Once the line containing "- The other" is found in the records below, return it and each following line exactly, up to and including the line containing "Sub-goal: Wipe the", and nothing else.

Saved data entries:
★ ★ ★ ★ ★ ★ ★
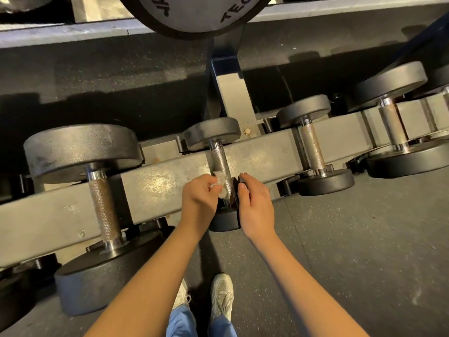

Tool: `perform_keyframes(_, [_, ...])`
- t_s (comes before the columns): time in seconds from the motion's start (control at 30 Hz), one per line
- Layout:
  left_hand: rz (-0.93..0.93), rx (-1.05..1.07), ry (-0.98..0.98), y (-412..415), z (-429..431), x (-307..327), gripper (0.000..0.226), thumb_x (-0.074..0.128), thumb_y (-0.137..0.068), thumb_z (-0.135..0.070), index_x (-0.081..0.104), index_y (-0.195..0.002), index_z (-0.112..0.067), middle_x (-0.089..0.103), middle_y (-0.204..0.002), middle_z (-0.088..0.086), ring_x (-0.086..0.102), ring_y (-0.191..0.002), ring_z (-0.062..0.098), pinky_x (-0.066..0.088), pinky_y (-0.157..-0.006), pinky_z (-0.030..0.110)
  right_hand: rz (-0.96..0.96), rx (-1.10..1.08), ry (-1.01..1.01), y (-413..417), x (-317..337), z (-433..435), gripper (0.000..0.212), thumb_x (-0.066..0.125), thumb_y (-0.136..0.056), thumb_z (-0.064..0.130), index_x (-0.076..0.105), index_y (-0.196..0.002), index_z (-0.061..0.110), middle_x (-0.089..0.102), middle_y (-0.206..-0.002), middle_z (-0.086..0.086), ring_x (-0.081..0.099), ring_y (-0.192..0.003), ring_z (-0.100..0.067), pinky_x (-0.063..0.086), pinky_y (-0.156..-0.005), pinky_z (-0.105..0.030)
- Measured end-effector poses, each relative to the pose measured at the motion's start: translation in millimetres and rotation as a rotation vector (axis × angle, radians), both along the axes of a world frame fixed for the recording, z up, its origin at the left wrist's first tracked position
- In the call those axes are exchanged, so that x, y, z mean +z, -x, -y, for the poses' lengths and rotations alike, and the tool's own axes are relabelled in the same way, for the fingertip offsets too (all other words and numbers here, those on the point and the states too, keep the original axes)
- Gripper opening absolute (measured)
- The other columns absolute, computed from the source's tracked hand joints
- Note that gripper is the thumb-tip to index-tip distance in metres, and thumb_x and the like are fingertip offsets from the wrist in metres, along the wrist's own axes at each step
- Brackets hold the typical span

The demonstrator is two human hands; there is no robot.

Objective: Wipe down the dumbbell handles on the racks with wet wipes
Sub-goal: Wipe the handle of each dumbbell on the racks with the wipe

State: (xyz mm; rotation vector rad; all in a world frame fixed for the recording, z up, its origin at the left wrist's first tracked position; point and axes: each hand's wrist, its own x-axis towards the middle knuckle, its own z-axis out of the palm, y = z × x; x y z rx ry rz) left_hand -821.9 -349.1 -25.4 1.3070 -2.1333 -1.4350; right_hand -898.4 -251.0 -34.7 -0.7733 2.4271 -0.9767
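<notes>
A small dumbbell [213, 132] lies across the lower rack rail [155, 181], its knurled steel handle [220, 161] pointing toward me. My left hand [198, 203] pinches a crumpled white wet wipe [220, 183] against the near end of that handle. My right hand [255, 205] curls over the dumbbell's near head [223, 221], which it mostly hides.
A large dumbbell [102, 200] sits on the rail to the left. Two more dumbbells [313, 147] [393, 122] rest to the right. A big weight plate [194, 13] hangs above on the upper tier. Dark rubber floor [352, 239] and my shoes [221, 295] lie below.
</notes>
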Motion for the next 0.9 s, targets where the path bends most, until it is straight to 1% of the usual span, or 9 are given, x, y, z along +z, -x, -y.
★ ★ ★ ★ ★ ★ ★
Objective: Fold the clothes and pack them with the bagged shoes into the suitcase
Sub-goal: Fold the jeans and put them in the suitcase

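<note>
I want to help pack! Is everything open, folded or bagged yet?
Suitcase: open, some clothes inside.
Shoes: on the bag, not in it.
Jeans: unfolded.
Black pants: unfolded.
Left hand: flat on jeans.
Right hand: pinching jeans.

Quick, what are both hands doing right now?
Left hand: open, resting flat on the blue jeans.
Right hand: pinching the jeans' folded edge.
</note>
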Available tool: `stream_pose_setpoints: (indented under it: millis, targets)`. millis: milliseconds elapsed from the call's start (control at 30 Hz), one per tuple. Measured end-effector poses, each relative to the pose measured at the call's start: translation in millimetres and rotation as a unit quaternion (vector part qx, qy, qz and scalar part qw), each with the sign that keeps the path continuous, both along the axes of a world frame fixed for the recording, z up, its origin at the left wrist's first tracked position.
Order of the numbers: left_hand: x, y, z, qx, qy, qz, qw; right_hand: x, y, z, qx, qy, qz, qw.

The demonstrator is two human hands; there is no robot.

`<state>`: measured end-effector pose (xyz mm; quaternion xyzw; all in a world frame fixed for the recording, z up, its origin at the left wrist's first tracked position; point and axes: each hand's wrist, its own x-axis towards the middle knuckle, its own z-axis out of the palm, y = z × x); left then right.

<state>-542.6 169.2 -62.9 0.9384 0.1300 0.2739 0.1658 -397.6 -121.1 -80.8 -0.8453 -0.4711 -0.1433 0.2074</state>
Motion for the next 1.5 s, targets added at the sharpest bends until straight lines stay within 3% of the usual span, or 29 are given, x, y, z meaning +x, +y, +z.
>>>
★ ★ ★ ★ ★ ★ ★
=== ANSWER BOX ===
- The other columns absolute, computed from the source's tracked hand joints
- Note that gripper is the thumb-tip to index-tip distance in metres, and thumb_x and the like are fingertip offsets from the wrist in metres, along the wrist's own axes at each step
- Brackets hold the typical span

The demonstrator is two human hands; there is no robot.

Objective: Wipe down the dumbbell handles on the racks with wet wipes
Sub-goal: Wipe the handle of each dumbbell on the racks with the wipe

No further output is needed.